§ **Task statement**
Word for word, repeat the data that follows. Do not include the pictures.

Information supplied below:

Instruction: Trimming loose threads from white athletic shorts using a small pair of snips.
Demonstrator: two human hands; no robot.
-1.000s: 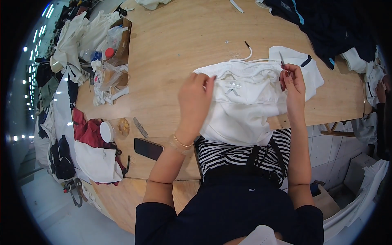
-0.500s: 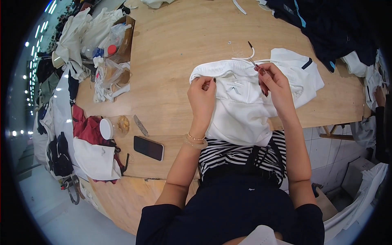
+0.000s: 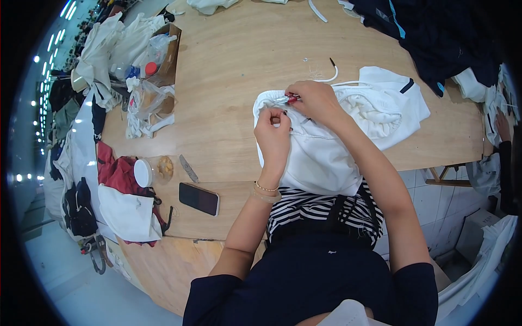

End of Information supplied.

§ **Finished task**
Instruction: Trimming loose threads from white athletic shorts using a small pair of snips.
Demonstrator: two human hands; no robot.
-1.000s: 
-0.500s: 
+0.000s: 

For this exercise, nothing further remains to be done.